The society will host a web site, sponsor future ISMB meetings, and offer discounted conference registrations to members. Other projects under consideration include a journal, discounted subscriptions to other journals, a job fair, an updated list of bioinformatics training opportunities, a software/database repository, a repository for unrefereed technical reports, and a bioinformatics directory service.

In news from the conference, an emphasis on functional annotation emerged over the course of the five-day event. The first-day tutorial on the topic was well attended, and the afternoon of the final day was devoted to a workshop on "Automatic Annotation of Genome Sequence Data." The workshop featured a panel including bioinformatics pioneers Michael Ashburner and Chris Sander, both of the European Bioinformatics Institute, along with Antoine Danchin of the Institut Pasteur; Richard Durbin of the Sanger Center; Brian Karlak of Pangea Systems; Tod Klinger of Incyte Pharmaceuticals; Chris Overton of the University of Pennsylvania; and Alfred Zollner of MIPS. Sander chaired the workshop. One much-debated issue among workshop participants was the question of coming up with standards for annotation.
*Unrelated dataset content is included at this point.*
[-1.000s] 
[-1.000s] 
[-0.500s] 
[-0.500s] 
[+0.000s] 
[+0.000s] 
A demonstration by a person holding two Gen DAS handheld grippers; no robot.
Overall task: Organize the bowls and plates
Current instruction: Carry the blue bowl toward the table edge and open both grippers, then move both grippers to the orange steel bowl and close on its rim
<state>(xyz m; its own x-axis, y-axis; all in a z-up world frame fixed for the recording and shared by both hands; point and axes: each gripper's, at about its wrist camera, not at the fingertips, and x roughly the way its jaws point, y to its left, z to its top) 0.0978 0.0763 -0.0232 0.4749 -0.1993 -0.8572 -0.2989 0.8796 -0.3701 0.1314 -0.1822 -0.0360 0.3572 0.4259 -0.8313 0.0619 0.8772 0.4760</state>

Nearly 300 scientists attended ISMB '97. A total of 32 papers were presented formally, selected from 85 that were submitted, and another 22 were presented as posters. Four distinguished scientists, including three biologists and a computer scientist, gave keynote speeches: Fotis Kafatos of the European Molecular Biology Laboratory; Hans Westerhoff of the Vrije Universiteit; Marcie McClure of the University of Nevada, Las Vegas; and Richard Lathrop of the University of California, Irvine.

Organizers noted that "in the past two years, bioinformatics has changed from a backwater to a tidal wave," and called the ISMB conference "a driving force behind that wave." There has also been a marked shift away from a largely academic orientation toward more pragmatic research efforts. Corporate presences at the conference included Glaxo Wellcome, SmithKline Beecham, Silicon Graphics, Sun Microsystems, and NetGenics.

The meeting's exotic location was popular with attendees, but presented occasional problems. Internet access was sporadic; one day the only connection available was through BioInform's dial-in link to America Online. Organizers were optimistic that next year's location in Canada will offer improved telecommunications options. ISMB '98 will be held in Montreal June 29-July 1, 1998.